Dan Ferreira e Rodrigo Lellis interpretam Gilberto Gil e Caetano Veloso no filme ‘Meu nome é Gal’
Stella Carvalho/Divulgação
Ela não demonstra ter a mesma habilidade para comandar um longa de ficção. Em algumas cenas, fica nítida a pouca experiência que ela tem para comandar uma obra fictícia baseada em fatos reais. Um cineasta mais tarimbado certamente conseguiria fazer um trabalho melhor e mais interessante.
Estrela solitária
Mas o que salta aos olhos em “Meu nome é Gal” é a boa atuação de Sophie Charlotte como Gal Costa. A atriz consegue transmitir bem a timidez de Gal em sua fase inicial e como ela muda de atitude com o passar do tempo e com as novas experiências que adquire. Apesar de ser prejudicada pelas falhas técnicas, da direção e do roteiro, Sophie compensa esses problemas com carisma e personalidade.
É uma pena, no entanto, que a maioria do elenco se mostre irregular, com algumas atuações fracas e até mesmo caricatas. O bom ator George Sauma, por exemplo, está com uma performance bem inverossímil como o compositor Waly Salomão (um dos compositores de um dos maiores sucessos de Gal, “Vapor barato”), cheia de caras, bocas e gritos. Isso sem falar no fato de que ele aparece do nada no filme e sai dele do mesmo jeito.

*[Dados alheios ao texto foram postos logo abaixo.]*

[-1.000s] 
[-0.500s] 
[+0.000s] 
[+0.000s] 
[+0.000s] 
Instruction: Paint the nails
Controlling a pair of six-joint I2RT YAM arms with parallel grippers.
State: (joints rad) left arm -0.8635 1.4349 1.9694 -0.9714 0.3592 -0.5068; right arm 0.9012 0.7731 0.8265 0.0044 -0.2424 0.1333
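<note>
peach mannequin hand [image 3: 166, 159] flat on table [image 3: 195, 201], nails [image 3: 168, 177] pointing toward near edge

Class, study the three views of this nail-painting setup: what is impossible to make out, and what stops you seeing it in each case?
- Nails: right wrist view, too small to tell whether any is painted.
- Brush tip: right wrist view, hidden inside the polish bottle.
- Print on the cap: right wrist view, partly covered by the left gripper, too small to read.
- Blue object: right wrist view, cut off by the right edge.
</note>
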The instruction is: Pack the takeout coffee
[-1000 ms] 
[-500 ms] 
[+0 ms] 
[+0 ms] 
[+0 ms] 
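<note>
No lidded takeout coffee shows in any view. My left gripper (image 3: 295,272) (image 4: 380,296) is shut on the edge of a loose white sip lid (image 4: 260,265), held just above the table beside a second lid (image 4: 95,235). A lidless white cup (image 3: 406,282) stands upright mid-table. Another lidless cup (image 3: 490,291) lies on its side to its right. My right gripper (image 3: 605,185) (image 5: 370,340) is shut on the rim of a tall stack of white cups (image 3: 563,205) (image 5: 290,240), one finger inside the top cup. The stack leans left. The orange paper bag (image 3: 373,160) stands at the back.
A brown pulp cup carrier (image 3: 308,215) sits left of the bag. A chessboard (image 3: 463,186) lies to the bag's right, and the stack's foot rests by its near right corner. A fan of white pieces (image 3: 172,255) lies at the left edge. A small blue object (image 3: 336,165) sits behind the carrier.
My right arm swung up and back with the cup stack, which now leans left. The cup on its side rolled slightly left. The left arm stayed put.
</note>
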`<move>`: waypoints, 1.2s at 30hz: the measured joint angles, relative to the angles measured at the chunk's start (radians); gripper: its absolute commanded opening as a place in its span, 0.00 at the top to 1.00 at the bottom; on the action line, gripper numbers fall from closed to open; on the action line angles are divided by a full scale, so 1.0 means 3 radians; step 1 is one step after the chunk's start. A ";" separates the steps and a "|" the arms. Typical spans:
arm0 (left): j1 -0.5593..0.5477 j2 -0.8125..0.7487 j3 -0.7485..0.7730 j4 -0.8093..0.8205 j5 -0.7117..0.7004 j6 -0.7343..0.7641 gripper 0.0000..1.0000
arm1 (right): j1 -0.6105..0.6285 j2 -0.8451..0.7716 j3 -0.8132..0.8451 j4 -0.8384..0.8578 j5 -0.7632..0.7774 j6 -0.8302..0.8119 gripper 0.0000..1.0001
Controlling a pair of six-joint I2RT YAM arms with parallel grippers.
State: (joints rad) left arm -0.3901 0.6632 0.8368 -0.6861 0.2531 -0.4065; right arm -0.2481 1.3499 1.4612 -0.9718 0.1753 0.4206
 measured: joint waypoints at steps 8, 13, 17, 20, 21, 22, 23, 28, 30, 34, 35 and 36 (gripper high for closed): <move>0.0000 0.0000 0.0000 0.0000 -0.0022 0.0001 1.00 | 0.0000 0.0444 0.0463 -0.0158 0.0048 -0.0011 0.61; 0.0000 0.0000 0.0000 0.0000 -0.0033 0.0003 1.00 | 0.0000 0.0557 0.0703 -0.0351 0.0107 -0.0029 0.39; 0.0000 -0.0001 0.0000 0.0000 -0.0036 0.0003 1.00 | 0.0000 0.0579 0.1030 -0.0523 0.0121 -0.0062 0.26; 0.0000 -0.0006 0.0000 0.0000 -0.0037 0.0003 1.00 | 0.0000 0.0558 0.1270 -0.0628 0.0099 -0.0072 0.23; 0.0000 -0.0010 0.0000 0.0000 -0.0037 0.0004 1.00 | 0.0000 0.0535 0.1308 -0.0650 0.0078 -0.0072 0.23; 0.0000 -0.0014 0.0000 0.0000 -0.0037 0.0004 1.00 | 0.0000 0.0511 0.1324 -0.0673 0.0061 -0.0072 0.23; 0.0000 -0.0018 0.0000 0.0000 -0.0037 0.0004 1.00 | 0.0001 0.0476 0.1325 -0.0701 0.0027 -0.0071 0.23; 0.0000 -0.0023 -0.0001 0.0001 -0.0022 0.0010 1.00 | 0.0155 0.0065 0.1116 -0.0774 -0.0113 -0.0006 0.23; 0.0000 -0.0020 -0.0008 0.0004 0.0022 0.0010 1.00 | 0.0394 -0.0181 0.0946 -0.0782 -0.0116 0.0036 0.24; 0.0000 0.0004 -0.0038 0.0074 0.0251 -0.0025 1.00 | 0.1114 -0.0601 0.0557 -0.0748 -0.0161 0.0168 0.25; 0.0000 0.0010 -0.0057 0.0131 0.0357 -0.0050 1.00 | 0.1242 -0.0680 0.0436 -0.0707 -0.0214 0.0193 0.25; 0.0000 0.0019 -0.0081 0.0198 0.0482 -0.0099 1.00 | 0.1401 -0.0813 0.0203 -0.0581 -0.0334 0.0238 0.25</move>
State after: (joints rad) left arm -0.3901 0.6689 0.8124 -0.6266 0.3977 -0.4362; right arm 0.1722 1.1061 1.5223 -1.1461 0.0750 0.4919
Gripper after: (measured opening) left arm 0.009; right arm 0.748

Luis Lobianco e Sophie Charlotte numa cena de ‘Meu nome é Gal’
Stella Carvalho/Divulgação
Quem se salva, além de Sophie, é Luis Lobianco, que interpreta Guilherme Araújo, empresário responsável por lançar a carreira de Gal. O ator costuma roubar cenas em todos os trabalhos que faz e nesse filme não é diferente. Com uma bem-humorada e consistente construção, Lobianco chama a atenção todas as vezes que aparece na tela.
A atriz Chica Carelli, que vive a mãe de Gal, também faz bons momentos com a protagonista, como o momento em que descobre que a filha não se relaciona apenas com homens. As sequências envolvendo as duas são as que melhor mostram a humanidade de Gal que vai além da intérprete.
Com apenas 87 minutos de duração, “Meu nome é Gal” se encerra de uma forma tão abrupta que faz com que a decepção com esse projeto cresça ainda mais quando as luzes do cinema se acendem. Para uma pessoa tão relevante para o Brasil quanto Gal Costa, o filme se revela indigno à vida e à obra da cantora. Quem sabe, um dia, surja um projeto que realmente respeite e entenda de verdade quem Gal foi para música brasileira.